__Data shown__
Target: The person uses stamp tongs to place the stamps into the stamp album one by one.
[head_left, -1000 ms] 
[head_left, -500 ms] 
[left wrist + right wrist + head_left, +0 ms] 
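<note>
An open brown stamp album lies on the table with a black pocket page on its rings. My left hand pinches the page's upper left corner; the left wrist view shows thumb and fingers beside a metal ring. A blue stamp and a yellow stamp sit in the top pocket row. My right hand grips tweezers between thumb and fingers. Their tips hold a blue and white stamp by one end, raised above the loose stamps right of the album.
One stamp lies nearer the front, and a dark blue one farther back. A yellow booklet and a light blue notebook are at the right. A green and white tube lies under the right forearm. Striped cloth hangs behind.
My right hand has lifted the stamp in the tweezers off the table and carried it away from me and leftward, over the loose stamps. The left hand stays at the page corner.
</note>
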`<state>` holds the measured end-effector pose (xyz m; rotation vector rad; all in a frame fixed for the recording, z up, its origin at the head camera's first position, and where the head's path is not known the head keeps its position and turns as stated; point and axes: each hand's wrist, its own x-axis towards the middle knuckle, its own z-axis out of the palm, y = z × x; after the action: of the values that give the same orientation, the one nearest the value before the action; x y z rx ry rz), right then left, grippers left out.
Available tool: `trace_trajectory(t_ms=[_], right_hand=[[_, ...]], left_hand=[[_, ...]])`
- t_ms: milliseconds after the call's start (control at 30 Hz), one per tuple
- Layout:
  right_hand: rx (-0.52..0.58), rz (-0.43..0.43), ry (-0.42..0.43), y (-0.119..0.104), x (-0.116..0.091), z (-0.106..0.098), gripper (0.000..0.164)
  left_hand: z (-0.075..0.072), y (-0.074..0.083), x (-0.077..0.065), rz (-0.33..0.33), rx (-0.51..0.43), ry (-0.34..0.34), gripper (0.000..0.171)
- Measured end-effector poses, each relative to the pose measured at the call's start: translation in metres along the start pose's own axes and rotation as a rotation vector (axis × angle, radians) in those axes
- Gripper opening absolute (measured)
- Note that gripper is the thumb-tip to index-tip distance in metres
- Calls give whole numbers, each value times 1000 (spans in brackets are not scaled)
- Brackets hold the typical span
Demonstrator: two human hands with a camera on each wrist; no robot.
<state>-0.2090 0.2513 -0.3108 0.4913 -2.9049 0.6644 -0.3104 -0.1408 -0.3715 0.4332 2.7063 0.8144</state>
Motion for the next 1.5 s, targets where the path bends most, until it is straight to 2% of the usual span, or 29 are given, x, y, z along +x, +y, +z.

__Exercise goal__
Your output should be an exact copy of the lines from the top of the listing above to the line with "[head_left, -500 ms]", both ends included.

__Output of the task__
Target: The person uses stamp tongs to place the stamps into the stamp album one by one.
[head_left, -1000 ms] 
[head_left, -500 ms] 

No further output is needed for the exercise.